L’Art Roman a connu son apogée aux XIe et XIIe siècles. Le terme aurait été employé pour la première fois en 1818. Jusque là, on avait qualifié indistinctement de « gothiques » toutes les manifestations de l’art médiéval. Le choix du mot « roman » établit un parallèle entre le développement artistique et l’évolution linguistique. De même que les langues romanes étaient issues du latin, de même l’art roman aurait prolongé les traditions romaines jusqu’à la naissance du gothique. Bien qu’on ait conservé le terme de roman, la réalité qu’il recouvre apparaît de nos jours bien différente. Par rapport à l’héritage de Rome, l’art roman se définit autant par une rupture que par une continuité. Entre lui et le Bas- Empire prennent désormais place les formes propres à l’Europe des invasions et à l’art carolingien. Surtout, l’on sait maintenant que l’art roman constitue un véritable style, possédant son unité profonde et son dynamisme propre. On découvre en lui le premier grand style de l’Occident chrétien.

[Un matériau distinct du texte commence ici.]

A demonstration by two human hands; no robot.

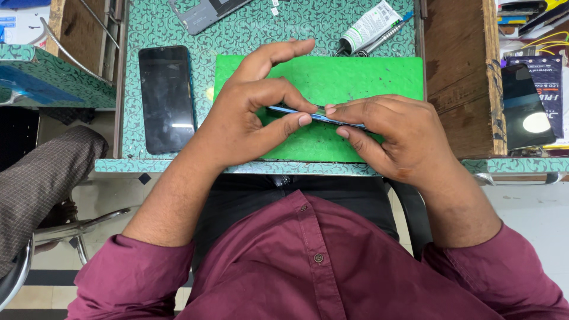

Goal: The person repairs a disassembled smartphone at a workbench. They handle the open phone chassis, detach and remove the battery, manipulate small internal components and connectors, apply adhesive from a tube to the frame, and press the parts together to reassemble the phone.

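While both hands meet over the green mat (355, 77), the left hand (246, 118) and the right hand (391, 133) pinch a thin blue phone (317, 116) edge-on between fingertips, just above the mat. Judging by that grip, the work on its edge looks underway, not finished. Fingers hide most of the phone, so any gap along its edge cannot be made out. Farther off, on the counter (249, 29), lie a dark screen panel (167, 98), a glue tube (370, 25) and a grey frame (204, 13), partly cut off.

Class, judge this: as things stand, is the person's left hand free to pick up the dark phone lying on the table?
Probably not at once: the left hand and right hand both pinch the thin blue phone. Nothing lies between it and the dark phone beside it.
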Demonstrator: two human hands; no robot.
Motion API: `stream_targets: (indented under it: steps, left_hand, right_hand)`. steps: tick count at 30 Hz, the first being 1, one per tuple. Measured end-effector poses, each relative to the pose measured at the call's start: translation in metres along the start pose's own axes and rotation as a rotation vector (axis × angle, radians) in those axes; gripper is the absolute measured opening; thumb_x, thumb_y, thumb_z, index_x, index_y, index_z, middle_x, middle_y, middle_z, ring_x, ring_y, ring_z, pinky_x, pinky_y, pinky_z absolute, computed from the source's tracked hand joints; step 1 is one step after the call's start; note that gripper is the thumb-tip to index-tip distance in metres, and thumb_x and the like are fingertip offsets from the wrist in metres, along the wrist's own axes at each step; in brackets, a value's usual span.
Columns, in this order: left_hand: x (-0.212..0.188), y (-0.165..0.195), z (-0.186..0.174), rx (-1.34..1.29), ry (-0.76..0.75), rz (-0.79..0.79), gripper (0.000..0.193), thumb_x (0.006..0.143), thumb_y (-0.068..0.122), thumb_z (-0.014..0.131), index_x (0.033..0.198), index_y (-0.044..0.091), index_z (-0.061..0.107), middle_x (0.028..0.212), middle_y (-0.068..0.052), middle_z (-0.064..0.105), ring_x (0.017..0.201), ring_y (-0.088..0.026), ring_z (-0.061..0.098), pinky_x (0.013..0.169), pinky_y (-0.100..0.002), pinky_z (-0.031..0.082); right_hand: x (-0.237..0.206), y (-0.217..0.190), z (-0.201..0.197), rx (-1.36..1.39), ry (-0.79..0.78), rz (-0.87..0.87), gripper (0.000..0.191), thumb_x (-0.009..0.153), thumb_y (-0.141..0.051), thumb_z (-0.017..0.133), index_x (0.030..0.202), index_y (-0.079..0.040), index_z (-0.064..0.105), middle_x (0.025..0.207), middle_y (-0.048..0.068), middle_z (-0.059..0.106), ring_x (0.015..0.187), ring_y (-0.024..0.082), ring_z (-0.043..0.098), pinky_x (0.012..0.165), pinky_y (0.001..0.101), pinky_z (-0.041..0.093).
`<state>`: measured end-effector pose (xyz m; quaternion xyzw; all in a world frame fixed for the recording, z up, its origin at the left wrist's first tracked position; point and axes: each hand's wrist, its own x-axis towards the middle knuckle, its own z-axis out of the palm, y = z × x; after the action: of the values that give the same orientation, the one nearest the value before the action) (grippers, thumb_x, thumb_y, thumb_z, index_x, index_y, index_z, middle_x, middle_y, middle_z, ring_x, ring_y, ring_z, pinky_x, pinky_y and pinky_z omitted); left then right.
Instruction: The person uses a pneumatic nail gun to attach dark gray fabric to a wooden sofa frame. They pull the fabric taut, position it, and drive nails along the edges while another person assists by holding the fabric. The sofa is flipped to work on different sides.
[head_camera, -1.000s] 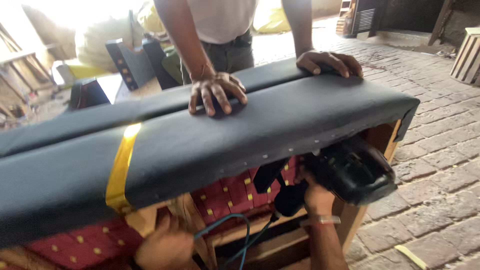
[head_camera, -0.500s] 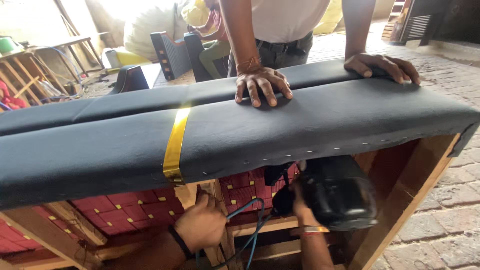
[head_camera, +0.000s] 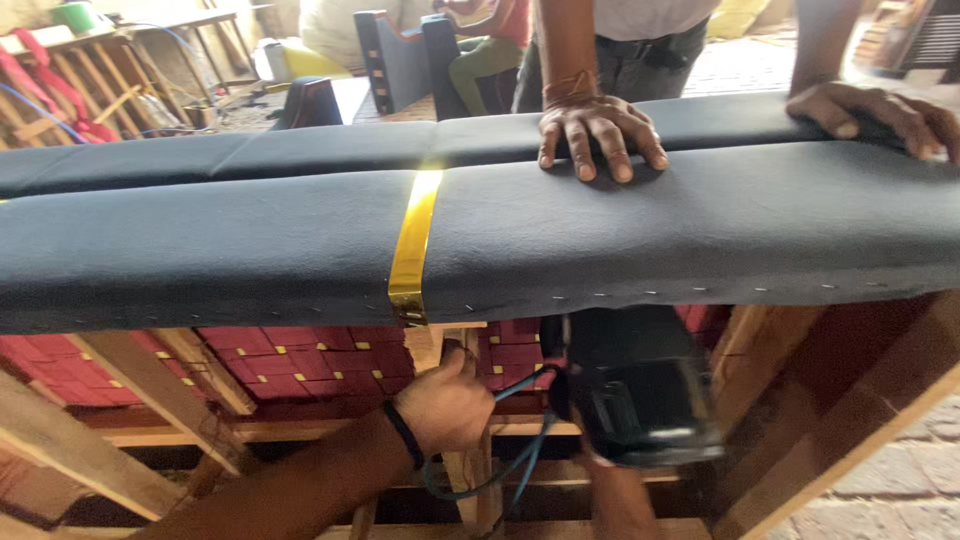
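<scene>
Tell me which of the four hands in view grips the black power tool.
The wearer's right hand, low under the cushion edge, holds the black tool. The left hand grips the wooden frame post; the co-worker's two hands press flat on the dark upholstery.

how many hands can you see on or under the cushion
4: the co-worker's two hands press on top, one mid-cushion, one at far right; the wearer's left hand grips the wooden frame below; the right hand, holding the black staple gun, is mostly hidden.

Your left hand (head_camera: 445, 405): fist closed, wristband on, forearm entering from 7 o'clock.
Your right hand: hidden; wrist rising from 6 o'clock.
</scene>
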<state>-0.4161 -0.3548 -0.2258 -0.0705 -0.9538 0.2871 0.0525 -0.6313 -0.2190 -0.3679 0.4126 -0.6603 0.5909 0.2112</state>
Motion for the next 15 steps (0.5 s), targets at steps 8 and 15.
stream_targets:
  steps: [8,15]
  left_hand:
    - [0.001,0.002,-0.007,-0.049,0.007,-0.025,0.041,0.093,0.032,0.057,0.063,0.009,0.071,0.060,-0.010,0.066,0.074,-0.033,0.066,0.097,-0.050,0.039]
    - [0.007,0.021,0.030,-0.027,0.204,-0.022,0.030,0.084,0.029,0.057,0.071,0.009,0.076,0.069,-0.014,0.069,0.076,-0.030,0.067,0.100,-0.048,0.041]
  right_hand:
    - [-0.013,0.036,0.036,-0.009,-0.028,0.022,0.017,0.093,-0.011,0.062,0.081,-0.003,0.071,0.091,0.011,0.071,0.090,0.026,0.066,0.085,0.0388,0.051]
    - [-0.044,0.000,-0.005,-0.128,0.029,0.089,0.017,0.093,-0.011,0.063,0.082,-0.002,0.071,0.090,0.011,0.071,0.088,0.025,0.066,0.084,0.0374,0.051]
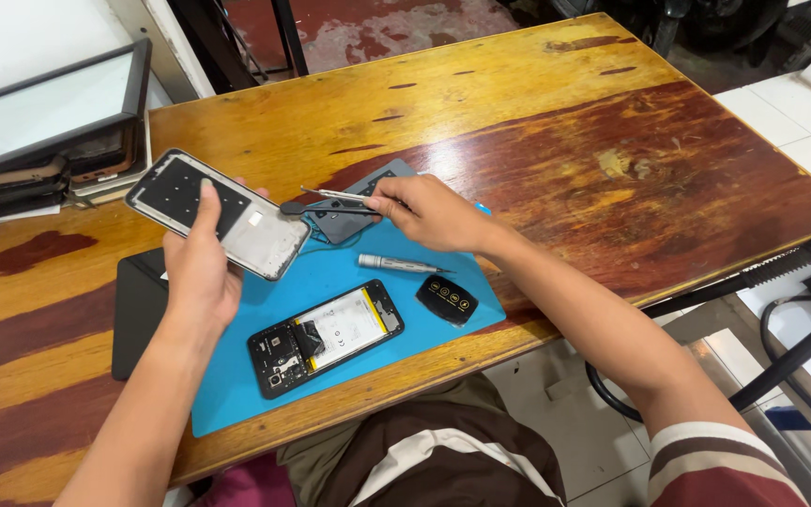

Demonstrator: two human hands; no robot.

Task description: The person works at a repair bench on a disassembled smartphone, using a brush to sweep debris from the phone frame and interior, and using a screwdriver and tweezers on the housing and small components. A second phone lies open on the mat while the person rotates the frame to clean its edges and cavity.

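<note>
The left hand (pixel 201 272) is raised above the near-left part of the blue rectangular work mat (pixel 330 329), its fingers wrapped round the grey phone frame with a dark inner panel (pixel 218 213); the thumb lies across the dark panel, and the frame is tilted, its long side running from upper left to lower right. The right hand (pixel 429 214) hovers over the far edge of the mat, fingertips pinched together on a thin dark metal tool with a rounded tip (pixel 326 207), which points left so that its tip lies just beside the lower right end of the frame. A pair of slim silver tweezers (pixel 335 194) also pokes out leftward from the same fingers, just above the dark tool.

On the mat, near its middle, lies an opened black smartphone with a white battery showing (pixel 325 338), face down and angled. Just right of it on the mat sits a small black oval gadget with yellow rings (pixel 447 299), and between that gadget and the right hand lies a silver pen-shaped screwdriver (pixel 398 265). A grey flat back cover (pixel 354 202) rests partly under the right hand at the mat's far edge. A black flat rectangular slab (pixel 138 310) lies at the mat's left edge. All of this rests on the varnished wooden table (pixel 556 122); at the table's far left corner, well apart from the mat, leans a stack of dark-framed screen panels (pixel 49 122).
</note>
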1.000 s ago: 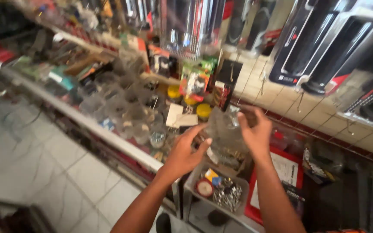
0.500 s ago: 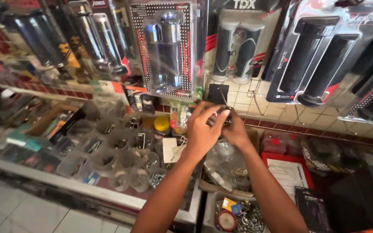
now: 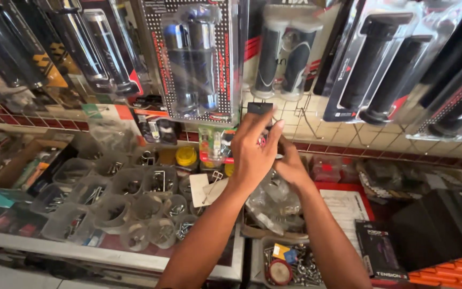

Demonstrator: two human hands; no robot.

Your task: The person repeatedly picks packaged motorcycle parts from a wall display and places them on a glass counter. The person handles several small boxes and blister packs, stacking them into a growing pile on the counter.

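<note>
- Since the earlier frame both hands have risen from the bench (image 3: pixel 54 247) toward the wall display.
- Left hand (image 3: pixel 255 152) and right hand (image 3: pixel 290 166), touching, pinch a small black-topped packet (image 3: pixel 259 108).
- The packet lies directly above the fingers, long axis upright; the left hand is nearer.

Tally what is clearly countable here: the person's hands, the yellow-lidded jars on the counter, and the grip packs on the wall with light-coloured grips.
Hands: 2, the left hand and the right hand, raised together at a small black item on the wall.
Yellow-lidded jar: 1.
Pack of grey-and-black grips: 1.
Total: 4.
</note>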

Une abbatiale miraculeuse au coeur du Rouergue. Conques est un haut- lieu de pèlerinage sur la route de Saint- Jacques de Compostelle; c’est aussi un site moyenâgeux bien préservé au coeur de son écrin- ravin, d’une beauté et d’une tranquillité remarquables. Ermitage au VIIIe siècle, puis abbaye au XIe siècle, l’église Sainte- Foy abritait de nombreuses reliques de saints de la chrétienté, autour du déambulatoire (la fabrication de reliquaires fut une industrie locale autour de l’An Mil). L’enfer qui orne le tympan est magnifiquement tentant ; sculpté au XIIe siècle, et d’auteur inconnu, on y distingue des restes de polychromie. Une visite guidée de l’église et de ses vitraux (oeuvre du peintre Soulages) est proposée chaque jour par le père abbé en personne!

On admire aujourd’hui le reliquaire de Sainte Foy dans la salle du trésor; il est somptueusement mis en scène. Récemment restauré, il ne contient plus la tête de la sainte décapitée au IIIe siècle à l’age de douze ans (mais où est- elle donc passée?). Sur une âme en bois, les feuilles d’or martelé sont couvertes de présents offerts par les pèlerins: gemmes, camées antiques, billes de verre…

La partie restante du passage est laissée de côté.